* **Data extract**:

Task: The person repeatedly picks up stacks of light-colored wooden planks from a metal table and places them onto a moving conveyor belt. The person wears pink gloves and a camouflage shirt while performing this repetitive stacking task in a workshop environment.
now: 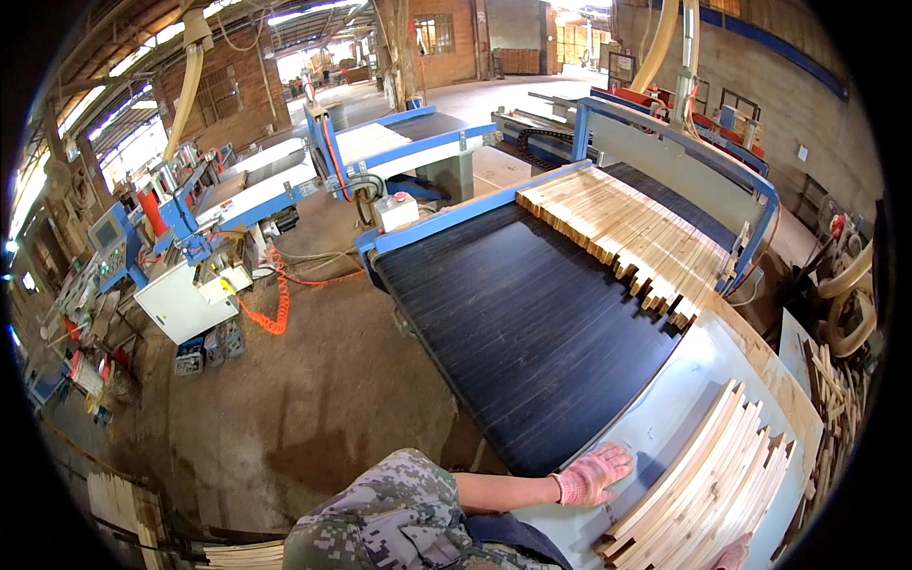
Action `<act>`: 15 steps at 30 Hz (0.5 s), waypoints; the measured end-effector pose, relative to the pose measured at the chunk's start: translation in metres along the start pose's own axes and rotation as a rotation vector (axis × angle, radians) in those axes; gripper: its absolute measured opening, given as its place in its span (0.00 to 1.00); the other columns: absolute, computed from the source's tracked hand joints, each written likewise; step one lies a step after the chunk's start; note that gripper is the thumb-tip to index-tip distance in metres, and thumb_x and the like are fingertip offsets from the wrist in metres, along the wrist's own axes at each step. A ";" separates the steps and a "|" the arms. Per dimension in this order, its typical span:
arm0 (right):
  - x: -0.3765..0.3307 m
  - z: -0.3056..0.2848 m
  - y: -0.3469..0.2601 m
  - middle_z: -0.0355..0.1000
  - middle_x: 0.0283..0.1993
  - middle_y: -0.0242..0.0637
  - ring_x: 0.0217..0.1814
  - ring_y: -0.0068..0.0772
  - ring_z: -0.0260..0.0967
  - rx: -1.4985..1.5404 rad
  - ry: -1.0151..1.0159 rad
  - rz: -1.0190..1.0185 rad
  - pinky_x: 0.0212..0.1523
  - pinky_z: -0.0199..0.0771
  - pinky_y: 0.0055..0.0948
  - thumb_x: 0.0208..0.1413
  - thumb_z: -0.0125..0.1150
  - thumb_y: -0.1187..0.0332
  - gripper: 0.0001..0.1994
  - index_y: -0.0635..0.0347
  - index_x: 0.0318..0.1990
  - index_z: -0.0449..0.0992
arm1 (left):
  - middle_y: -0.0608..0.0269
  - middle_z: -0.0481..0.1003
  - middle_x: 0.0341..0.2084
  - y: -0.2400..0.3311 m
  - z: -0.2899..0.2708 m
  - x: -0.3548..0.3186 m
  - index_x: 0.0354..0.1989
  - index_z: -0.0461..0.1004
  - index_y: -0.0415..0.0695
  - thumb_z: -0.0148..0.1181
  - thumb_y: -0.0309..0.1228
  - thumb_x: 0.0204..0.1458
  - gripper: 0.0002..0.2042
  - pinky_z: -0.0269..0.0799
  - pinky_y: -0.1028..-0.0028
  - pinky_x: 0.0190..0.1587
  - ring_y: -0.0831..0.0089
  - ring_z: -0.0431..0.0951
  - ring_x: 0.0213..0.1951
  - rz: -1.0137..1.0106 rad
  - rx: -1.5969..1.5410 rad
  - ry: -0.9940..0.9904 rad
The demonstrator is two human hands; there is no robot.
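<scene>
The left hand (591,473), in a pink knit glove, lies flat on the pale desk (665,408) with fingers spread and together with nothing between them; it holds nothing. The palm rests just beside the edge of the black belt (522,323), a position that braces the body at the outfeed end and keeps the hand near arriving stock.

The right hand (733,553) shows only as a sliver of pink glove at the lower edge, touching the near end of the slat stack (708,484). Whether its fingers are closed on a slat cannot be told.

The slat stack lies on the desk to the right of the left hand, well apart from the belt. Its slats lie parallel and side by side, ends stepped, which keeps them flat and easy to square up.

A second batch of slats (627,233) lies across the far part of the belt under the blue frame (665,142). These slats lie edge to edge across the belt, so they travel as one sheet.

An orange coiled hose (275,304) lies on the floor (304,408) to the left, clear of the belt.
</scene>
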State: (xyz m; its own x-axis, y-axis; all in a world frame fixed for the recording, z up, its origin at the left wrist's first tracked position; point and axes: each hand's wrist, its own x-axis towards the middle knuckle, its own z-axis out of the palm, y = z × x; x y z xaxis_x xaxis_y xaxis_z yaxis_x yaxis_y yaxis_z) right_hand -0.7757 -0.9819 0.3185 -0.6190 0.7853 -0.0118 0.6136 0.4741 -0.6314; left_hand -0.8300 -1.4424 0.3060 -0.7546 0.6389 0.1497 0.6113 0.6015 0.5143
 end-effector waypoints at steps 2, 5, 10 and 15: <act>-0.003 -0.001 -0.004 0.81 0.57 0.59 0.60 0.56 0.78 0.005 -0.006 -0.004 0.63 0.72 0.46 0.75 0.42 0.38 0.39 0.74 0.58 0.80 | 0.45 0.63 0.75 0.003 -0.003 0.001 0.71 0.69 0.38 0.64 0.43 0.61 0.32 0.47 0.51 0.81 0.45 0.57 0.78 0.005 0.003 -0.005; -0.007 0.002 -0.009 0.81 0.57 0.59 0.60 0.56 0.78 0.014 -0.022 -0.019 0.63 0.72 0.46 0.75 0.43 0.38 0.39 0.74 0.57 0.80 | 0.45 0.63 0.75 -0.001 0.002 -0.003 0.70 0.70 0.38 0.64 0.43 0.61 0.32 0.47 0.51 0.81 0.45 0.58 0.78 0.009 0.005 0.022; -0.013 0.005 -0.019 0.81 0.57 0.59 0.60 0.55 0.78 0.031 -0.035 -0.038 0.64 0.72 0.46 0.75 0.43 0.38 0.39 0.74 0.57 0.81 | 0.45 0.64 0.74 0.001 0.001 -0.002 0.69 0.71 0.38 0.65 0.43 0.60 0.32 0.48 0.51 0.81 0.44 0.58 0.78 0.002 -0.011 0.036; -0.020 0.016 -0.035 0.81 0.57 0.59 0.60 0.55 0.78 0.050 -0.065 -0.076 0.64 0.72 0.46 0.75 0.43 0.38 0.39 0.74 0.57 0.81 | 0.45 0.65 0.74 -0.003 0.001 -0.002 0.69 0.71 0.38 0.68 0.41 0.57 0.32 0.49 0.50 0.80 0.44 0.58 0.77 0.020 -0.060 0.061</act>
State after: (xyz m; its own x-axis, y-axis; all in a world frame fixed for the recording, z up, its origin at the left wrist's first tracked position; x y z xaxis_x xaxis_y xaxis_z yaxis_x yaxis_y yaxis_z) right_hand -0.7925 -1.0208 0.3283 -0.6944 0.7195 -0.0116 0.5396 0.5100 -0.6699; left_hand -0.8295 -1.4451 0.3036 -0.7566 0.6189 0.2107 0.6124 0.5580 0.5600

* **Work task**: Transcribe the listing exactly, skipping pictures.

* **Output below**:
Task: The person repeatedly picks up stacks of light-colored wooden planks from a metal table and places them onto a moving conveyor belt. The person wears pink gloves and a camouflage shirt while performing this repetitive stacking task in a workshop environment.
now: 
Action `<act>`: 15 steps at 30 Hz (0.5 s), waypoints; the measured end-effector pose, relative to the pose measured at the chunk's start: translation in metres along the start pose's own axes and rotation as a rotation vector (axis × angle, radians) in those axes; gripper: its absolute measured opening, given as its place in its span (0.00 to 1.00); the other columns: absolute, computed from the source's tracked hand joints, each written likewise; step one lies a step after the chunk's start; note that gripper is the thumb-tip to index-tip distance in metres, and thumb_x and the like are fingertip offsets from the wrist in metres, along the wrist's own axes at each step. A ";" separates the steps and a "|" the arms. Per dimension in this order, its typical span:
arm0 (right):
  - x: -0.3765..0.3307 m
  - z: -0.3056..0.2848 m
  - y: -0.3469..0.2601 m
  - middle_z: -0.0355..0.1000
  - middle_x: 0.0283..0.1993
  - middle_y: -0.0242..0.0637
  - ring_x: 0.0217..0.1814
  - ring_y: -0.0068..0.0772
  - ring_z: -0.0260..0.0967
  - rx: -1.4985..1.5404 rad
  - ry: -1.0151..1.0159 rad
  - rz: -1.0190..1.0185 rad
  - pinky_x: 0.0212..0.1523
  - pinky_z: -0.0199..0.0771
  - pinky_y: 0.0055..0.0948
  - thumb_x: 0.0208..0.1413
  - thumb_z: -0.0125..0.1150
  - thumb_y: -0.1187..0.0332
  - gripper: 0.0001..0.1994
  - index_y: -0.0635..0.0347
  - index_x: 0.0318..0.1990
  - index_z: -0.0449..0.0992
arm1 (left):
  - middle_y: -0.0608..0.0269
  - middle_z: -0.0481..0.1003
  - middle_x: 0.0341..0.2084
  - y: -0.2400..0.3311 m
  - z: -0.2899..0.2708 m
  - x: -0.3548..0.3186 m
  - index_x: 0.0354..0.1989
  - index_z: -0.0461..0.1004
  - index_y: -0.0415..0.0695
  - thumb_z: -0.0148..0.1181
  - thumb_y: -0.0309..0.1228
  - thumb_x: 0.0204..0.1458
  - gripper: 0.0002..0.2042
  - pinky_z: -0.0269..0.0799
  - pinky_y: -0.1028..-0.0028
  - pinky_x: 0.0190..0.1587
  - ring_y: -0.0831..0.0089
  - ring_z: -0.0431..0.0951
  - ring_x: 0.0213..0.1951
  - rz: -1.0137..1.0106 rad
  - rx: -1.5969..1.5410 rad
  - ry: -0.9940..0.9904 rad
The demonstrator is two human hands; there is no robot.
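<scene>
The left hand (591,473), in a pink knit glove, lies flat on the pale desk (665,408) with fingers spread and together with nothing between them; it holds nothing. The palm rests just beside the edge of the black belt (522,323), a position that braces the body at the outfeed end and keeps the hand near arriving stock.

The right hand (733,553) shows only as a sliver of pink glove at the lower edge, touching the near end of the slat stack (708,484). Whether its fingers are closed on a slat cannot be told.

The slat stack lies on the desk to the right of the left hand, well apart from the belt. Its slats lie parallel and side by side, ends stepped, which keeps them flat and easy to square up.

A second batch of slats (627,233) lies across the far part of the belt under the blue frame (665,142). These slats lie edge to edge across the belt, so they travel as one sheet.

An orange coiled hose (275,304) lies on the floor (304,408) to the left, clear of the belt.
</scene>
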State: (xyz m; its own x-axis, y-axis; all in a world frame fixed for the recording, z up, its origin at the left wrist's first tracked position; point and axes: each hand's wrist, its own x-axis towards the middle knuckle, its own z-axis out of the palm, y = z × x; x y z xaxis_x xaxis_y xaxis_z yaxis_x yaxis_y yaxis_z) right_hand -0.7757 -0.9819 0.3185 -0.6190 0.7853 -0.0118 0.6136 0.4741 -0.6314; left_hand -0.8300 -1.4424 0.3060 -0.7546 0.6389 0.1497 0.6113 0.6015 0.5143
 end-effector waypoints at steps 2, 5, 10 and 15: <act>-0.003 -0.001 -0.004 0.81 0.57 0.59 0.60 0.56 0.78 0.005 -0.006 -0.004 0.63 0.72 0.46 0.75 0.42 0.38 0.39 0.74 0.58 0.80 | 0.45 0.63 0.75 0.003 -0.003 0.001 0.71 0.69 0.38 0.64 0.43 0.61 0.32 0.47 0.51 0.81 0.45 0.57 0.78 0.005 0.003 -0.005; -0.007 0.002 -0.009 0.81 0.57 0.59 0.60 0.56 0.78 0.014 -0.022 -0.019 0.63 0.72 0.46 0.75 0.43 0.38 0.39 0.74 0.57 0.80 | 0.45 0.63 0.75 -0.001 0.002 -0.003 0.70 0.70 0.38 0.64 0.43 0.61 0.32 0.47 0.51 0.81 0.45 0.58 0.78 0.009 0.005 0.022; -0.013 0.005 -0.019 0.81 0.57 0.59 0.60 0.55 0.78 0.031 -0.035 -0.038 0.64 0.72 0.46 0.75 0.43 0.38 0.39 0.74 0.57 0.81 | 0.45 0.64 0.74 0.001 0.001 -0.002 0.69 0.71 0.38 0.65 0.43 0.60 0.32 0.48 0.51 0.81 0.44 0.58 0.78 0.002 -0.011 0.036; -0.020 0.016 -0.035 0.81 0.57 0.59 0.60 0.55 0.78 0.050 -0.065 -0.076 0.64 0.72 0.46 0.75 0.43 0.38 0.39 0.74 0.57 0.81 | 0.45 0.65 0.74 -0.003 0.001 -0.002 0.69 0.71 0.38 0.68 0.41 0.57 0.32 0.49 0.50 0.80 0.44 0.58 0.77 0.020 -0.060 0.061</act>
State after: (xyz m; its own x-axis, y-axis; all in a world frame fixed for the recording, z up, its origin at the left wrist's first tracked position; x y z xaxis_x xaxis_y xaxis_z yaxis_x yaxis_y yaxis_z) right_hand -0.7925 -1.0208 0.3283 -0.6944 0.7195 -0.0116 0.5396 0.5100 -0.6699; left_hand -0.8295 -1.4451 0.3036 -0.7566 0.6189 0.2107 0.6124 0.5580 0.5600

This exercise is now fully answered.